易感调整的组合多种数据半无限期方案 (Likelihood adjusted semidefinite programs for clustering heterogeneous data)

Clustering is a widely deployed unsupervised learning tool. Model-based clustering is a flexible framework to tackle data heterogeneity when the clusters have different shapes. Likelihood-based inference for mixture distributions often involves non-convex and high-dimensional objective functions, imposing difficult computational and statistical challenges. The classic expectation-maximization (EM) algorithm is a computationally thrifty iterative method that maximizes a surrogate function minorizing the log-likelihood of observed data in each iteration, which however suffers from bad local maxima even in the special case of the standard Gaussian mixture model with common isotropic covariance matrices. On the other hand, recent studies reveal that the unique global solution of a semidefinite programming (SDP) relaxed $K$-means achieves the information-theoretically sharp threshold for perfectly recovering the cluster labels under the standard Gaussian mixture model.
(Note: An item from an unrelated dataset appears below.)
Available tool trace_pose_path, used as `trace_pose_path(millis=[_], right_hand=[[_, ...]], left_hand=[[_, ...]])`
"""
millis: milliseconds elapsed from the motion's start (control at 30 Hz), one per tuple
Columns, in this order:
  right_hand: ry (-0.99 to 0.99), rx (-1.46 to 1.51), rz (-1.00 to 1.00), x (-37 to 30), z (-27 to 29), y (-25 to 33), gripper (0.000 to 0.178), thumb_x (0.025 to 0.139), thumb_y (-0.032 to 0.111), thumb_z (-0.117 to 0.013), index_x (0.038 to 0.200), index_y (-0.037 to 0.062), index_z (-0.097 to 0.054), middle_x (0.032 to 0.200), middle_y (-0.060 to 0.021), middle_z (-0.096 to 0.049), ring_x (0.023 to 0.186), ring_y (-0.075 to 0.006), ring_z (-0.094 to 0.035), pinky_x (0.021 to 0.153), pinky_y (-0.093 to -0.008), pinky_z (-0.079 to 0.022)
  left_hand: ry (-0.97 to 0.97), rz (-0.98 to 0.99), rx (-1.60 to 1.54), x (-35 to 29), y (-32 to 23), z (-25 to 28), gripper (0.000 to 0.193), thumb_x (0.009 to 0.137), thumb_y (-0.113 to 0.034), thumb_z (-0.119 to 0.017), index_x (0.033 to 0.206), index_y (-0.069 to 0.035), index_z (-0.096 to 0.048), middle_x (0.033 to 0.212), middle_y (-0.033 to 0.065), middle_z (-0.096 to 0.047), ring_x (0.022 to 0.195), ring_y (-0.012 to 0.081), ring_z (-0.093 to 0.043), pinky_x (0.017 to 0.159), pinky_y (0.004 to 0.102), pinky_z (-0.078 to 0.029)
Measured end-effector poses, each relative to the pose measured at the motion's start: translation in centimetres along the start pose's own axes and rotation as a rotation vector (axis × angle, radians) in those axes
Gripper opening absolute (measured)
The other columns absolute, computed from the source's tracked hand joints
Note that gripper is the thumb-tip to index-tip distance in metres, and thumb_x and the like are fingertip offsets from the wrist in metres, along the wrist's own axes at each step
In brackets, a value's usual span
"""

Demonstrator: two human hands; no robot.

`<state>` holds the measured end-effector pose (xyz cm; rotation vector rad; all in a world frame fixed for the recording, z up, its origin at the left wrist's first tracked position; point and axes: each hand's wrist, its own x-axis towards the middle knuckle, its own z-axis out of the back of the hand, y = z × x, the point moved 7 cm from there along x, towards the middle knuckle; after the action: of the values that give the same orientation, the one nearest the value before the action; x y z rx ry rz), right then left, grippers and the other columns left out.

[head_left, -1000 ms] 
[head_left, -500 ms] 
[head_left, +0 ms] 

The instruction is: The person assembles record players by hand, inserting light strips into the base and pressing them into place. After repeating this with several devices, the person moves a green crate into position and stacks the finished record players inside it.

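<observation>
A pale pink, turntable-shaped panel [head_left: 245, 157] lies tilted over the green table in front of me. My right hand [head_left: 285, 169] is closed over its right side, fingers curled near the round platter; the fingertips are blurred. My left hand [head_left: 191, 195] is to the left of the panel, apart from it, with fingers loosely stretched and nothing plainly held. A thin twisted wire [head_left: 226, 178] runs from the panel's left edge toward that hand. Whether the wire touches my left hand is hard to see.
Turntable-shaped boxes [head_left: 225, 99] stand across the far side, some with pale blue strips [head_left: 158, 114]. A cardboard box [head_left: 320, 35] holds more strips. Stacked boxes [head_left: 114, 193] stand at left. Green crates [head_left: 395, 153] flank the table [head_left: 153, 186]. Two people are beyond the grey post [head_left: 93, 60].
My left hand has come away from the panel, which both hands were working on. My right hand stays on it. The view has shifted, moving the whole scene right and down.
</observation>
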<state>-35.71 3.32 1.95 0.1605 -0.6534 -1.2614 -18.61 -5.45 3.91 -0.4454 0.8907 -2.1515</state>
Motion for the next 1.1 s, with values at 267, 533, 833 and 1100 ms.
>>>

In this paper, we extend the SDP approach to a general setting by integrating cluster labels as model parameters and propose an iterative likelihood adjusted SDP (iLA-SDP) method that directly maximizes the \emph{exact} observed likelihood in the presence of data heterogeneity. By lifting the cluster assignment to group-specific membership matrices, iLA-SDP avoids centroids estimation -- a key feature that allows exact recovery under well-separateness of centroids without being trapped by their adversarial configurations. Thus iLA-SDP is less sensitive than EM to initialization and more stable on high-dimensional data. Our numeric experiments demonstrate that iLA-SDP can achieve lower mis-clustering errors over several widely used clustering methods including $K$-means, SDP and EM algorithms.

翻译：模块化组合是一个广泛部署且不受监督的学习工具。模型化组合是一个灵活的框架, 用以在集群有不同形状时解决数据异质性的数据。以类似方式为基础的混合物分布的杂交推力往往涉及非康维x和高维客观功能, 给计算和统计带来困难。典型的期待- 最大化( EM) 算法是一种计算性机动性迭代法, 使每迭代中观察到的数据的日志相似性最小化。然而, 即使在标准高氏混合模型和常见异性调调调色矩阵的特殊情况下, 也存在差差的地方最大值。最近的研究表明, 半definite 程序(SDP) 的独特的全球解决方案(SDP) 放松了 $K 的计算方法, 从而在标准 Gausils 混合物模型下完全恢复群集标签。我们将SDP 方法推广到一般设置, 集化标签作为模型参数, 并提议在SDP( iDP) 低度( i-L) 数据流化中, 直接显示他所观察到的S- dal- dal- dal- droadex- dismex- disal) 方法。